Из “Мемуаров”Макса Мэллоуэна
23 МАЯ 1958. “ Весьма неожиданный ’’Вердикт“ – пьесу Агата Кристи приняли прохладно” – крупными буквами напечатала “Таймс”, так оценил рецензент премьеру, состоявшуюся накануне в театре “Стрэнд” (на улице Олдвич). Это был самый деликатный из появившихся отзывов.
Вероятно, Питер Сондерс должен был тщательнее следить за постановочным процессом, тогда бы он заметил опасные симптомы грядущей неудачи, точнее говоря, оглушительного провала. Но, увлекшись празднеством в “Савое” в честь “Мышеловки” и щедрыми дифирамбами, Сондерс пустил на самотек репетиции “Вердикта”. Зато не преминул сделать огромную “угловую” маркизу со своей собственной фамилией. Эту маркизу было видно со всех сторон.
Надпись из ярких ламп, этакий манящий маяк, должна была выглядеть таким образом: “ПИТЕР СОНДЕРС ПРЕДСТАВЛЯЕТ “ВЕРДИКТ”. Девять лет назад он поместил на рекламной маркизе в качестве “наживки” имя самой Агаты Кристи, и тогда этот трюк значительно поспособствовал успеху пьесы “Убийство в доме викария”.
Увы, из-за какой-то неисправности одна из букв не горела, и получилось “Питер Сондерс недоволен “Вердиктом”
[83], что наверняка оказалось истинной правдой, после того как незадачливый продюсер прочел в утренних газетах рецензии. В отличие от “Таймс” прочие лондонские газеты не церемонились, разносили пьесу в пух и прах с таким упоением, что Сондерс даже отослал Агате копии старых хвалебных рецензий после дебюта “Свидетеля обвинения”. “Перечтите их, это отвлечет Вас от “Вердикта”, – заботливо предложил он.

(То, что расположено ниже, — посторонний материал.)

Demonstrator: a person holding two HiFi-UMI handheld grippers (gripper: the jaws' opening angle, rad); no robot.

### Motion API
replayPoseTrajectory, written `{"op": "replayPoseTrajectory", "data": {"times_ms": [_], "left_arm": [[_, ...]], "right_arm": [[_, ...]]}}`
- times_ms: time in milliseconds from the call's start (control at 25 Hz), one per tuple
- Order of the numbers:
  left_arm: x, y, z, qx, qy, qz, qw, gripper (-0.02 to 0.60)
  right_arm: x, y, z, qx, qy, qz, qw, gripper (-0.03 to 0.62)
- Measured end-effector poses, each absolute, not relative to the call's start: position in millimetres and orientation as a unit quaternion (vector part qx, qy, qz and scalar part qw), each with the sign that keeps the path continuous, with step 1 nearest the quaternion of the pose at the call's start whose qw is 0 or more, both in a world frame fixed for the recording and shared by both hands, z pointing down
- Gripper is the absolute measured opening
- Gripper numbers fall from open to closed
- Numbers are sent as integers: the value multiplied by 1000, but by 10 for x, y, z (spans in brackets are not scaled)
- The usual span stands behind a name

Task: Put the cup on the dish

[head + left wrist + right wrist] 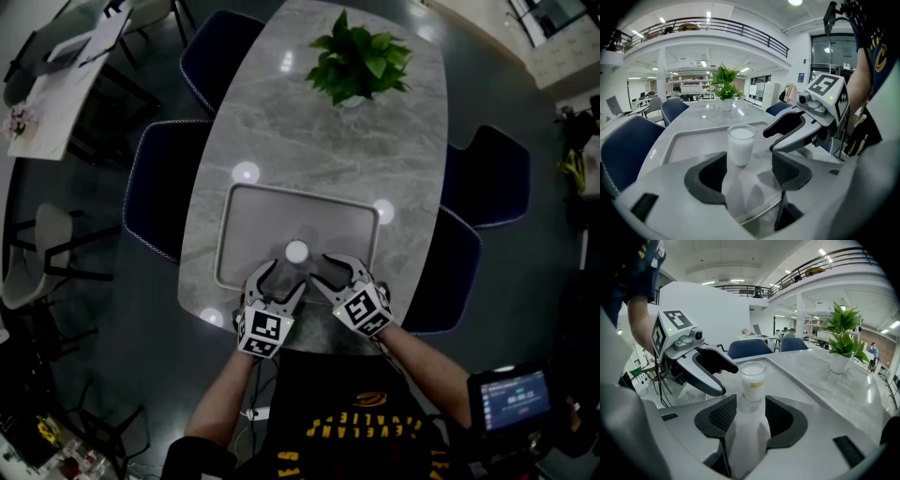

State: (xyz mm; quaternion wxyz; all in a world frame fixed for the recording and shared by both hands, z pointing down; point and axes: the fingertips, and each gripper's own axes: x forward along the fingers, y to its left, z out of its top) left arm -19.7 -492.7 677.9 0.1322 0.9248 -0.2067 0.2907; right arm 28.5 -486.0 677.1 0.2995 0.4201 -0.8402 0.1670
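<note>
A small white cup stands upright on the grey rectangular dish, near the dish's front edge. My left gripper is open just in front of the cup and slightly to its left; the cup sits just past its fingertips, untouched. My right gripper is open on the cup's right, also apart from it. In the right gripper view the cup stands just beyond the open jaws, with the left gripper beside it. Nothing is held.
A potted green plant stands at the far end of the grey marble table. Dark blue chairs flank the table. A small lit screen sits at lower right.
</note>
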Motion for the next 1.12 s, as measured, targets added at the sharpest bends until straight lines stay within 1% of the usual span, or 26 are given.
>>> {"op": "replayPoseTrajectory", "data": {"times_ms": [120,200,240,280,400,480,520,640,800,1120], "left_arm": [[-230,-4867,6636,923,-220,278,151,304],[-248,-4830,6543,923,-231,270,148,293],[-257,-4822,6491,924,-239,264,142,260],[-264,-4817,6438,924,-249,258,135,246],[-295,-4778,6261,924,-277,233,121,163],[-313,-4693,6119,925,-290,212,126,72],[-305,-4629,6043,926,-290,201,132,4],[-198,-4418,5813,933,-277,178,147,0],[-18,-4224,5454,941,-269,152,139,0],[130,-4001,4849,941,-294,110,125,0]], "right_arm": [[296,-4811,6636,431,-842,181,270,195],[331,-4785,6517,440,-843,180,252,187],[363,-4772,6462,447,-842,177,244,83],[399,-4755,6421,453,-841,176,237,9],[482,-4667,6355,464,-839,184,217,6],[521,-4576,6282,469,-838,195,198,6],[548,-4529,6225,473,-837,200,187,6],[659,-4430,5995,491,-832,213,146,6],[804,-4356,5671,516,-824,218,85,6],[897,-4140,5062,531,-829,171,28,6]]}}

Агата, по своему обыкновению, укусы критиков восприняла равнодушно, в тот момент она уже погрузилась в новую пьесу, “Нежданный гость”, которую зрители увидят в августе. Сондерс, разумеется, предусмотрительно трубил о ней во все фанфары, “Гостя” приняли более милостиво (кстати, на рекламной маркизе на этот раз красовалось имя самой Агаты Кристи, а не ее вновь ставшего бдительным импресарио). Впрочем, судьба “Гостя” волновала Агату гораздо меньше, чем события в Ираке, над которым сгустились политические тучи. Там грянула революция, старый режим пал, в стране была провозглашена республика. Планы Макса относительно дальнейших раскопок были пока весьма неопределенны, но похоже, очередная археологическая экспедиция могла и не состояться.

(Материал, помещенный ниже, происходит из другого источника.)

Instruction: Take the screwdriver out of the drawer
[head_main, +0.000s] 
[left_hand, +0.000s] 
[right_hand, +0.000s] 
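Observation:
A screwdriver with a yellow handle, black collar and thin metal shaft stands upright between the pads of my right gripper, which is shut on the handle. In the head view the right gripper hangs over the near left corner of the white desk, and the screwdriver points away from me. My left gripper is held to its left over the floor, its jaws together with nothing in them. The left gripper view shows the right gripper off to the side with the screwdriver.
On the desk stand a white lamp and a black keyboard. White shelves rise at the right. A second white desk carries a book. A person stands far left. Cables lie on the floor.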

Тогдашний иракский революционный раж Агата отразила в своей новой книжке “Кошка на голубятне”, где Эркюлю Пуаро выпало распутывать историю, замешанную на революционном мятеже в сказочно богатой маленькой арабской стране под названием Рамат. Литературного критика “Обсервер”, Мориса Ричардсона, особенно порадовали “чудные сценки, где мнимые шейхи лихо подкатывают к школе на роскошных сиреневых кадиллаках, доставив на занятия юных гурий, расфуфыренных и крепко надушенных”.
Тревожные предчувствия оправдались: после 1959 года регулярные наезды Макса в Нимруд были прекращены. В том же году совершенно неожиданно умер от сердечного приступа Гарольд Обер. Его коллеги под руководством Дороти Олдинг готовы были с прежним тщанием и энтузиазмом продвигать произведения Агаты Кристи на американском рынке, тем не менее Эдмунд Корк тут же почувствовал, как сильно ему недостает поддержки давнего друга и соратника.

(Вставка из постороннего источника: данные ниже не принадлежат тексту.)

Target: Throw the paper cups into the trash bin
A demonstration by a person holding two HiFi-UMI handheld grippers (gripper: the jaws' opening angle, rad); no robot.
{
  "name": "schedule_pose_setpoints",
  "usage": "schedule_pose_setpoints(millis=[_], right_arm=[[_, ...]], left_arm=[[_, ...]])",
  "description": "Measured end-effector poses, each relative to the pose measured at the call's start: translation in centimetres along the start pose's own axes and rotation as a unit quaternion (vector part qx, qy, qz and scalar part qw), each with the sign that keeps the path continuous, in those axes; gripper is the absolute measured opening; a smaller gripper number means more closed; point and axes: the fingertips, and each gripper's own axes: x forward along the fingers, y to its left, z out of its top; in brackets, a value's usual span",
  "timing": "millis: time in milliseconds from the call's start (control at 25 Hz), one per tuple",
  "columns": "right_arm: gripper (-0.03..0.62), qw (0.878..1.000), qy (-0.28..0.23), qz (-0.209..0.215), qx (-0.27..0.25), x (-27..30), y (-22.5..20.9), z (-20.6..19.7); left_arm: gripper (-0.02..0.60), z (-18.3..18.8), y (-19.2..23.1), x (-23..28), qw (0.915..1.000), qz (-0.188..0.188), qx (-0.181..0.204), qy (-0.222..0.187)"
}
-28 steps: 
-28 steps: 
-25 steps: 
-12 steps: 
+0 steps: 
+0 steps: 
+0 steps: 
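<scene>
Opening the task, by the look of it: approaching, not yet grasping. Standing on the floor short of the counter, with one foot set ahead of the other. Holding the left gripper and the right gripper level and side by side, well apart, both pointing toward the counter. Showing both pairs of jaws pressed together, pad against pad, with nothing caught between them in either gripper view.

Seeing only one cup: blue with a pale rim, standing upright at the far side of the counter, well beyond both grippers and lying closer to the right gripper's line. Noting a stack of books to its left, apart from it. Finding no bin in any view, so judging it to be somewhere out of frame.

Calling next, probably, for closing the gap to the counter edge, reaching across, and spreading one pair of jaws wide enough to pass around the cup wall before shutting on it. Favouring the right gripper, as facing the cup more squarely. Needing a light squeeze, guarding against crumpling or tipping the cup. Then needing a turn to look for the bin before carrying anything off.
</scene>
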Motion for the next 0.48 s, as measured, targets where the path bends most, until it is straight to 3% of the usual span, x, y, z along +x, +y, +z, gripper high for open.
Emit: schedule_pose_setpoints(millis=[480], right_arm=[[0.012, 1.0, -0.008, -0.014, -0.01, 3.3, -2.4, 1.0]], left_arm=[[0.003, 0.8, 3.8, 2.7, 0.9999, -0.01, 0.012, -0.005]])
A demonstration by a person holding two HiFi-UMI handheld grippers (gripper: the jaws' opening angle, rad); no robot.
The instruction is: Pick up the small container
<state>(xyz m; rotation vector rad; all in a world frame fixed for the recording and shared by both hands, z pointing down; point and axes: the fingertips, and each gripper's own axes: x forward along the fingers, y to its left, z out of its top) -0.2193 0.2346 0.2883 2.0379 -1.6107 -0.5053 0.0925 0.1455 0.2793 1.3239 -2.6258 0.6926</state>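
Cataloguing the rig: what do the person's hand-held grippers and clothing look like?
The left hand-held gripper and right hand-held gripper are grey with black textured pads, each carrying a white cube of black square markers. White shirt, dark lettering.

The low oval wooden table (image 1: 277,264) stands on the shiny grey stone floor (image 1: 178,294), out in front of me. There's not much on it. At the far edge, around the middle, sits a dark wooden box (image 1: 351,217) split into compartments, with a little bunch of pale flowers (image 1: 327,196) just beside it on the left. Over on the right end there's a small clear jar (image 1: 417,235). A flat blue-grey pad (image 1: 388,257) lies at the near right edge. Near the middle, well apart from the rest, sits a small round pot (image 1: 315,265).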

А тут еще на Корка свалились тяжелые переговоры с представителями студии “Метро Голдвин Майер” по поводу прав на книги Агаты Кристи для теле– и кинофильмов, пришлось выдерживать натиск прокатчиков, вникать в предложения и контрпредложения… от всей этой кутерьмы Корк едва не заболел. “Эти деятели из МГМ чуть не свели меня в могилу, – жаловался Корк в письме Розалинде, – то одно требуют, то другое, то третье, порой сами не знают, что им нужно, и до неприличия настырны. Все это несколько настораживает”.
Агата, видимо, пребывала в блаженном неведении относительно переговорных баталий Корка. Они с Максом путешествовали. Индия, Пакистан, Персия. А на Цейлоне к ним присоединилось семейство Розалинды. Этот вояж был задуман не только ради отдыха, таким замечательным образом решили отметить и семейное торжество. Дело в том, что имя Макса было внесено в Королевский список соискателей наград за 1960 год, то есть ему присвоили звание Кавалера ордена Британской империи, которое уже имелось у его супруги.